Importé en France en 2019, notamment grâce aux recherches de la médecin publique Alice Desbiolles, le concept d’éco-anxiété affirme qu’être exposé à des informations anxiogènes à cause de la crise climatique et environnementale peut devenir une pathologie grave. Les jeunes seraient les plus vivement touchés, de plus en plus conscients d’un avenir incertain.
« On savait que l’éco-anxiété progressait, notamment parmi les jeunes, qui représentent la population la plus vulnérable, mais on ignorait que cette souffrance psychologique était si répandue et ce mal-être si profond », a déclaré l’auteure de l’étude, Caroline Hickma, professeure à l’université de Bath au Royaume-Uni.
L’Organisation Mondiale de la Santé (OMS) a récemment admis que si le dérèglement climatique allait provoquer des problèmes majeurs de santé dans les décennies à venir (dénutrition, maladies liées à la pollution de l’air, augmentation de la morbidité et mortalité dues à des évènements météorologiques extrêmes et à des catastrophes naturelles, etc.) , les dommages sur la santé mentale, avaient, quant à eux, été trop minimisés jusque là.
La crise climatique pourrait créer « de nouvelles conditions psychologiques » et « aggraver les maladies mentales déjà existantes chez les jeunes ». « Les impacts sanitaires du changement climatique peuvent inclure une morbidité et une mortalité accrues dues à l’aggravation des problèmes cardiopulmonaires, l’aggravation des crises allergiques et un risque accru de maladies infectieuses et de maladies mentales, y compris l’anxiété, la dépression et un trouble de stress post-traumatique dus à des évènements météorologiques extrêmes », rapporte un article de l’American Academy of Family Physicians (AAFP).
Si les gouvernements n’agissent pas ou pas suffisamment, d’ici 2030 le dérèglement climatique va s’intensifier encore davantage, selon le dernier rapport du Giec (Groupe d’experts intergouvernemental sur l’évolution du climat) . Or, les jeunes de 16-25 ans aujourd’hui, auront entre 35 et 50 ans entre 2040 et 2050, période où le pire pourrait commencer à arriver si les politiques climatiques ne sont pas rapidement infléchies. Ils seront donc la génération du déclin et des catastrophes climatiques.

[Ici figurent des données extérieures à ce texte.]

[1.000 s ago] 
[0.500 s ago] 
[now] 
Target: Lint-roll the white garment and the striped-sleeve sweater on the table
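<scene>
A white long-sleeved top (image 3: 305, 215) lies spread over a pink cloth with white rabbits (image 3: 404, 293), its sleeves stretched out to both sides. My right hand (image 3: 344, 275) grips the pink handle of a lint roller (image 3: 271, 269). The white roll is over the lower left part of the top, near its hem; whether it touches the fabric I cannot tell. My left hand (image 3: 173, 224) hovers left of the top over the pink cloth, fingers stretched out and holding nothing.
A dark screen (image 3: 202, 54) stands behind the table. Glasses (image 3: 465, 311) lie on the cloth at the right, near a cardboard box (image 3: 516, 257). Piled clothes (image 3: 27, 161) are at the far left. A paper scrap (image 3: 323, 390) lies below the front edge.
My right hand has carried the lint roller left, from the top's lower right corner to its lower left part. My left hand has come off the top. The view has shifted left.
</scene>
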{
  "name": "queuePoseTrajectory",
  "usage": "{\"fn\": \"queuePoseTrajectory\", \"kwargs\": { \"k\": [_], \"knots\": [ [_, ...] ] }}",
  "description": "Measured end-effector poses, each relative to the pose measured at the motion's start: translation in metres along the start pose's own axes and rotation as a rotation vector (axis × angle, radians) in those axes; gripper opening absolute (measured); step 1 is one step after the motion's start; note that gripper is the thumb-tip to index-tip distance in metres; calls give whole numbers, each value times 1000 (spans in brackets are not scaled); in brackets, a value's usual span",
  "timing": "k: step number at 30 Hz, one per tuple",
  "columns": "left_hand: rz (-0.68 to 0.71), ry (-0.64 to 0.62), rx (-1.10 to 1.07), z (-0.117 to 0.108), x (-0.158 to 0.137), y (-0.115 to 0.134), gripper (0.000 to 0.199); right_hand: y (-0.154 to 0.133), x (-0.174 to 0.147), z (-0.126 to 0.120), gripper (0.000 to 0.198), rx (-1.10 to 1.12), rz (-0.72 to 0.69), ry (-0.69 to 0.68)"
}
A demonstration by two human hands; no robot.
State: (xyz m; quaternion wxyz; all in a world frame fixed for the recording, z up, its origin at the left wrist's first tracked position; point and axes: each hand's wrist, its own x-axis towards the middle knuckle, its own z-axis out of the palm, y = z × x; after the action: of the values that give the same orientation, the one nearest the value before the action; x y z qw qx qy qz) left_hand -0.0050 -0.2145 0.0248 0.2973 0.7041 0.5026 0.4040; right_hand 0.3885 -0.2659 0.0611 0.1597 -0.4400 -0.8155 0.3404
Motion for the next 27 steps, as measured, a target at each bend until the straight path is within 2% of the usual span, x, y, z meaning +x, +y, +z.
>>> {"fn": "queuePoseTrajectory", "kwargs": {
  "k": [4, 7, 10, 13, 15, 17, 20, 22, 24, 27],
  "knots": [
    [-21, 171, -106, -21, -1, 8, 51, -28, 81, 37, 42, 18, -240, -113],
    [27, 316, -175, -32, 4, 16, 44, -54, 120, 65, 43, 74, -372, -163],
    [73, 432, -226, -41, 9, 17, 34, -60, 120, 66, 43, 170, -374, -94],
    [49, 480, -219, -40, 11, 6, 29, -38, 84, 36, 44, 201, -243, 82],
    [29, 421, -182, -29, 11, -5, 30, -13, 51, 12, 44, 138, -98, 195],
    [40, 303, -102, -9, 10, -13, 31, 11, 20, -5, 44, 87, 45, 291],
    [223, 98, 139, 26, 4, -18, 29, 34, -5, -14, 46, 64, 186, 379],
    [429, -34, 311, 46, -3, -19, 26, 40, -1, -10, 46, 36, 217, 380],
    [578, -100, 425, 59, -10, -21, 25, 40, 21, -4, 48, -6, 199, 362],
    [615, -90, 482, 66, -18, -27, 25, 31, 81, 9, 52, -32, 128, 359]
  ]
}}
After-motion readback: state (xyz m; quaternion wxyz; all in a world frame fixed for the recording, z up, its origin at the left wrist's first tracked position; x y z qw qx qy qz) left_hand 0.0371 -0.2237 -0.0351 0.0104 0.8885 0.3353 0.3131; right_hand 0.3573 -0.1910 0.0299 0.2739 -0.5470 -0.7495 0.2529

Bien que ces conséquences psychologiques sur la santé mentale des jeunes générations aient jusque là été trop peu rendues visibles, les symptômes n’en sont pas moins graves. Attaques de panique, insomnie, pensées obsessionnelles, troubles de l’alimentation et du sommeil, sentiment d’impuissance… Les manifestations psychologiques et comportementales affectent la santé globale de ces jeunes personnes touchées.
Sans compter qu’autant de stress peut engendre des addictions à des substances et inscrire sur le long terme dans des phases de dépression profonde.
Cette sensibilité des jeunes aux questions environnementales permet toutefois de constater leur intérêt grandissant pour la sauvegarde de la planète. Ces conséquences sur la santé mentale montrent par ailleurs la détresse des jeunes face à l’échec des politiques publiques. 65 % des jeunes personnes sondées estiment en effet que les gouvernements n’agissent pas suffisamment pour sauver la planète.
Beaucoup d’entre eux culpabilisent aujourd’hui, sous l’influence de dirigeants et de lobbies, qui ont encore tendance à trop en demander aux citoyens (et à faire peser sur eux la responsabilité de la catastrophe imminente), sans agir eux-mêmes sur les problèmes de fonds. Sarah Ray, qui s’est penchée sur l’éco-anxiété à la HumBoldt State University, en Californie, pense que cette dépression généralisée chez les jeunes pourrait « jouer un rôle dans les poursuites judiciaires liées au changement climatique, car ils pourront fournir la preuve d’un préjudice moral en vertu de la loi sur les droits humains. »
Finalement, le seul moyen d’enrayer cette nouvelle maladie mentale est d’enrayer la crise climatique qui l’a créée. Tedros Adhanom Ghebreyesus, directeur de l’OMS a d’ailleurs récemment et justement rappelé dans un communiqué qu’ « il n’existe aucun vaccin contre la crise du climat ».